( Creation Novembre 2018, Mains d’œuvres SAint-Ouen )
Texte : la compagnie fortuite
Mise en scène : Pierre Andrau
Jeu : Pascal Paolini, Charles-Henri Wolff
Scénographie : Alexandre Nesi et Sanae Nicolas
Création sonore : Lorenzo Targhetta
Création Lumière : Pierre Peyronnet
RÉSUMÉ
Nous créons un spectacle sur la très haute montagne et sur les fantasmes que l’on y projette ; un projet pluridisciplinaire croisant Théâtre, Musique et Arts numériques.

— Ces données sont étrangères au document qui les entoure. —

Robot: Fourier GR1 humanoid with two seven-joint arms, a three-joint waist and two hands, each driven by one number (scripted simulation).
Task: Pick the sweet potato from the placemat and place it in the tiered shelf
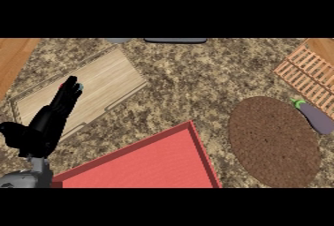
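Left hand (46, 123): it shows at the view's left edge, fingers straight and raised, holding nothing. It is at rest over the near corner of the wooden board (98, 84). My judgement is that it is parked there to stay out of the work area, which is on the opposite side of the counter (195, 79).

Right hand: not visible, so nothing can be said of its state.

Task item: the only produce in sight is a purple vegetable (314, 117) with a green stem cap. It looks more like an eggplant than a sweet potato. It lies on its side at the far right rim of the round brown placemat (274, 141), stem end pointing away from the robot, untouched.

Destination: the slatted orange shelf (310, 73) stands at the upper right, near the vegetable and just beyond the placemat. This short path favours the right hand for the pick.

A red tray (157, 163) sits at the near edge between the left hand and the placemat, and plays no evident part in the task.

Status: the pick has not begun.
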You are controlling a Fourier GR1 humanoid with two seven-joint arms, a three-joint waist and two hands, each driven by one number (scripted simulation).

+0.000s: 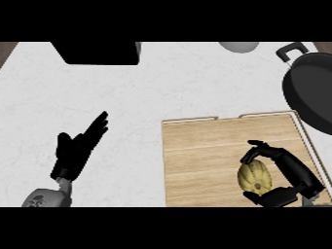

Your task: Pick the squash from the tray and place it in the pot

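From the head view, the squash [254, 176] lies on the wooden tray [197, 165], in its near right part, with its long axis running roughly away from the robot, tilted only a little. The right hand [292, 168] comes at it from the right and is wrapped round it: fingers [263, 147] curl over the far end and the thumb tucks under the near end, so it is grasping the squash. I judge the squash has not been lifted off the tray, though the steep angle makes that hard to settle. The pot [319, 92] stands on the surface [168, 87] beyond the tray's far right corner, so the carry has to go away from the robot and slightly right. The right hand is far the nearer one. The pot is partly cut by the view's edge, and what shows of its inside is dark with nothing in it. The tray holds only the squash. The left hand [79, 146] rests released at lower left, fingers straight, well apart from the tray.
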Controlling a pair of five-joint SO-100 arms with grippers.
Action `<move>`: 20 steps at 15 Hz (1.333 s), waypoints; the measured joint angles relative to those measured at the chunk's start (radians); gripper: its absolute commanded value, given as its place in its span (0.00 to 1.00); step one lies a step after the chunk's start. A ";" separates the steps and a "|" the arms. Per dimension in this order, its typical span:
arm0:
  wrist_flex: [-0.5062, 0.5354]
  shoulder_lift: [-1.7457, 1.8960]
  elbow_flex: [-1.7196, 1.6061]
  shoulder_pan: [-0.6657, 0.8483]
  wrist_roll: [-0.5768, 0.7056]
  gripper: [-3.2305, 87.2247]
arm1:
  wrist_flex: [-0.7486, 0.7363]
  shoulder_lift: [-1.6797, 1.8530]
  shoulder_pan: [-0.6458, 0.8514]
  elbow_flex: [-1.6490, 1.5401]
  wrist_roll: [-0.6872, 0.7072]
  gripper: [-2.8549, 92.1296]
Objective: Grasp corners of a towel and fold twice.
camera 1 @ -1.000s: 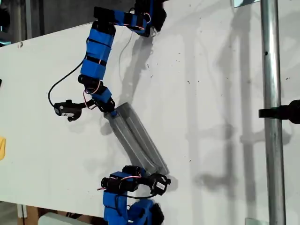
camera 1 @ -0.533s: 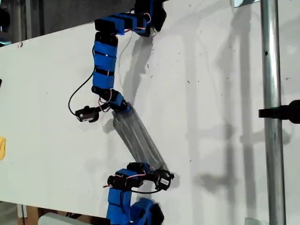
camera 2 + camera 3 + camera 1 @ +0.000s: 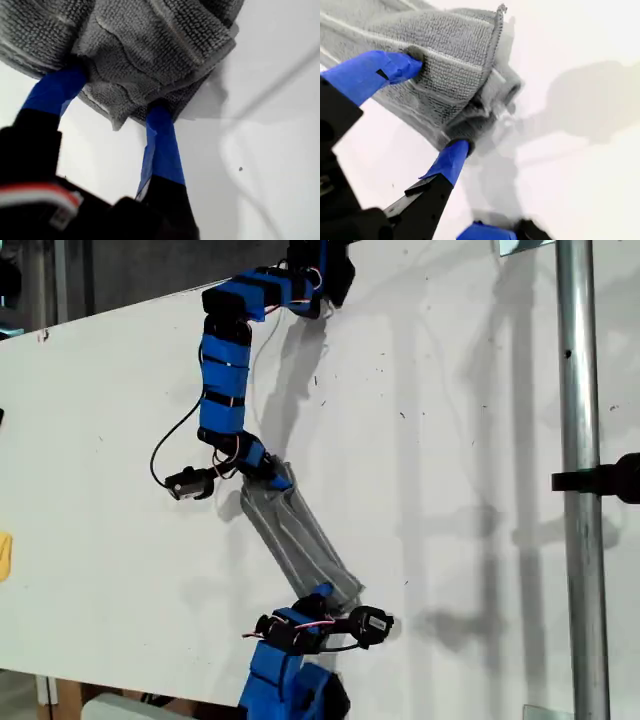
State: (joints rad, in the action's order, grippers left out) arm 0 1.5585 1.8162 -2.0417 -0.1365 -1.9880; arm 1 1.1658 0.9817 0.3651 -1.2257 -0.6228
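Observation:
The towel (image 3: 300, 540) lies on the white table (image 3: 450, 420) as a long narrow grey strip, running diagonally in the exterior view. My first gripper (image 3: 275, 480) is on the arm reaching down from the top of that view. It is shut on the strip's upper end. In the first wrist view, blue-taped fingers (image 3: 160, 135) pinch bunched towel (image 3: 150, 40), with my first gripper (image 3: 117, 92) closed around it. My second gripper (image 3: 325, 592), on the arm at the bottom edge, is shut on the lower end. The second wrist view shows my second gripper (image 3: 437, 105) clamped on a folded towel corner (image 3: 450, 55).
A vertical metal pole (image 3: 580, 490) with a black clamp (image 3: 610, 478) stands at the exterior view's right. A small yellow object (image 3: 4, 555) sits at that view's left edge. A black cable (image 3: 165, 440) loops beside the first arm. Arm shadows fall on the table.
In the exterior view my first gripper has swung right with its towel end. My second gripper has shifted right and down. The strip between them now looks shorter.

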 measured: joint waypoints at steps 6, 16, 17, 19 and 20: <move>0.121 0.499 -0.147 -0.127 -0.186 0.19 | 0.146 0.324 0.034 -0.227 -0.003 0.37; -0.055 0.861 -0.448 -0.505 -0.316 0.03 | 0.287 1.496 0.212 -0.997 -0.169 0.43; -0.084 0.980 -0.546 -0.574 -0.370 0.01 | 0.261 1.502 0.213 -1.017 -0.166 0.44; -0.143 1.055 -0.612 -0.594 -0.356 0.01 | 0.106 1.384 0.198 -1.015 -0.129 0.45; -0.187 1.054 -0.638 -0.588 -0.318 0.01 | 0.003 1.259 0.190 -1.014 -0.091 0.46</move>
State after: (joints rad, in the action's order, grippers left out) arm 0 1.3714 2.8701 -2.6799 -0.7240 -2.3056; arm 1 1.1689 2.2411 0.5553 -2.2396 -0.7133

Dans un dispositif scénique et sonore immersif nous racontons l’expédition théâtrale de deux acteurs. Nous voulons donner à vivre aux spectateurs l’expérience du vertige de l’alpiniste.
« L’Everest foulé, Vénus ne reviendra plus sur terre. L’impossible se trouve désormais dans le champ des hommes. Qu’avons nous conquis, gagné ? Le leurre inévitable, mais en faveur duquel nous devons plaider. » René Char.
NOTE D’INTENTION
Le point de départ du projet vient de ma fascination pour la très haute montagne, pour ce geste fou de vouloir atteindre ses sommets. Je souhaite explorer et mettre en jeu les contradictions que portent en elles ces ascensions.
Grimper semble être un geste d’isolement. Le premier homme à avoir réussi l’ascension des quatorze sommets du globe s’élevant à plus de 8000 m d’altitude, Reinhold Messner, parle de « fuir la dégénérescence du monde ». Toutefois, en observant un homme seul à une altitude aussi élevée, on le voit confronté à la tempête, à des températures hostiles, au manque d’oxygène, au déchainement des éléments contre lui ; en d’autres termes, à la Nature omnipotente. Il est, en fait, pleinement en prise avec le monde et la manifestation de sa « colère ».
À nous habitants des plaines ou des vallées, l’envie de s’exposer à de tels dangers nous semble absurde, elle nous parait être une « pulsion de mort ». L’alpiniste répond qu’accroché à la paroi d’un glacier la seule idée qu’il a en tête est d’en redescendre vivant.
Demandez à un alpiniste pourquoi il grimpe, il lui est impossible de répondre. S’il répondait à cette question il arrêterait de grimper.
Que recherche t-il ? Le privilège de la vue, le spectacle du paysage au sommet après la marche ? Peut-être, mais rapidement pendant l’ascension il n’y a plus de spectacle, il ne reste que la marche, il ne reste que l’effort.
En s’isolant loin des hommes, loin du monde civilisé, au dessus des semblables, l’alpiniste incarne l’égoïsme absolu. Cependant, face à l’immensité, il fait l’expérience de la plus grande humilité, « l’expérience de la vie nue » comme le poétise Messner. Il éprouve les limites, toutes les limites : les siennes propres et celles du monde. Il va à la rencontre de ses peurs et de sa folie.
Dans de nombreuses mythologies, la montagne figure le lien entre le terrestre et le divin. Maintenant que tous les sommets ont été conquis, ils auraient perdu cette « puissance analogique » qui est la leur et qu’identifie le poète René Daumal (Le Mont Analogue, 1952).
À nous de rêver par le théâtre un mont dont le sommet serait inaccessible. Comment réinventer cette espace de transcendance qu’est la montagne ?
Si nous transposons cette question : Comment réinventer cette espace de transcendance qu’est le théâtre ?
Comment, maintenant que chaque sommet a été gravi, plusieurs fois, par toutes ses faces, un jeune alpiniste pourrait trouver de nouvelles voies ? Comment, aujourd’hui, un jeune metteur en scène pourrait inventer de nouvelles formes théâtrales ?
Dans un monde dominé par des contraintes hygiénistes et sécuritaires, la notion d’aventure est empêchée, elle est réduite au champ du loisir et de la consommation. Les risques existent de moins en moins.
Mon envie est de créer de l’aventure, de se donner à vivre de l’aventure avec la pauvreté des moyens du théâtre.
De trouver, grâce au thème de la haute montagne, un terrain où explorer notre liberté.
Pierre Andrau
Le Leurre Inévitable (dossier artistique)
Une première maquette du projet a été présentée, en Juin 2017, au Théâtre Bernard-Marie Koltes de l’Université de Nanterre.